La rage du jeune homme fit explosion en ce moment. Toute idée de prudence avait disparu en lui.
— Lâche ! lâche ! lâche ! s'écria-t-il par trois fois en s'adossant contre la porte ; tu me retrouveras plus tôt que tu ne penses… et quand tu ouvriras la bouche pour tromper le noble vieillard et sa fille, mon épée te fera rentrer le mensonge dans la gorge !
— Ah !… fit Méloir qui recula jusque sous la fenêtre. Aubry aurait voulu rappeler les paroles prononcées. Mais il n'était plus temps.
— Sarpebleu ! dit Méloir, j'étais venu un peu pour cela. Il paraît que nous avons, nous aussi, des rubriques ? Il regarda tout autour du cachot une seconde fois et plus attentivement. Aubry s'était recouché sur sa paille ; il ne parlait plus.
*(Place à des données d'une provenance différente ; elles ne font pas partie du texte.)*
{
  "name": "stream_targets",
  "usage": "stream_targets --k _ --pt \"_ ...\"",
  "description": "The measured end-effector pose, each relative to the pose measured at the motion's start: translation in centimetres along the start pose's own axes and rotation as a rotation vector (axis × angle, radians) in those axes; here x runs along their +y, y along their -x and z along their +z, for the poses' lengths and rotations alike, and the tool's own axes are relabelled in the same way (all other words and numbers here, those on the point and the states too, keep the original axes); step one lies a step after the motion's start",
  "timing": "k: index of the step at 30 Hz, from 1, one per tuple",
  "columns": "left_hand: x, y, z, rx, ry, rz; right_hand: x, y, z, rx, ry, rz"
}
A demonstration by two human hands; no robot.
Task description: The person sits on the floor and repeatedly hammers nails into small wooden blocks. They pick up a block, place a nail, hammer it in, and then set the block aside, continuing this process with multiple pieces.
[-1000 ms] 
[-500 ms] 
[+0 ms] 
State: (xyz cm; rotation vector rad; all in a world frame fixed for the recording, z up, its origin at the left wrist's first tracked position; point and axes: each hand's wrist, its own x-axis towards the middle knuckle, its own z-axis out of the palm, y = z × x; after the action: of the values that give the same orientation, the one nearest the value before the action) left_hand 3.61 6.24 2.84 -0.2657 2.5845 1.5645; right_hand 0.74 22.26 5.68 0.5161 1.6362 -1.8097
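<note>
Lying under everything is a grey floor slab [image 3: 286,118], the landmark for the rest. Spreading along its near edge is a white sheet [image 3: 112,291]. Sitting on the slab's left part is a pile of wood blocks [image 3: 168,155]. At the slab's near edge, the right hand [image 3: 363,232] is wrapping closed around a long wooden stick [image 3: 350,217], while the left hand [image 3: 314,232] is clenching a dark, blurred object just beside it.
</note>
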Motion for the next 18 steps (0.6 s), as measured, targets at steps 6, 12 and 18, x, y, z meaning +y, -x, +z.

Aubry avait les mains libres ; plus d'une fois l'idée lui était venue de s'élancer sur le chevalier ; mais celui-ci était armé jusqu'aux dents, et Aubry n'avait rien pour se défendre.
Après qu'il eut fait son examen, Méloir grommela :
— Pas une fente où passer le doigt ! ce petit-là n'est pas un farfadet, pourtant !
— Ah ! fit-il en se ravisant ; la meurtrière ! Aubry tressaillit de la tête aux pieds. Méloir redressa sa grande taille, et comme sa tête n'atteignait pas encore la meurtrière, il sauta.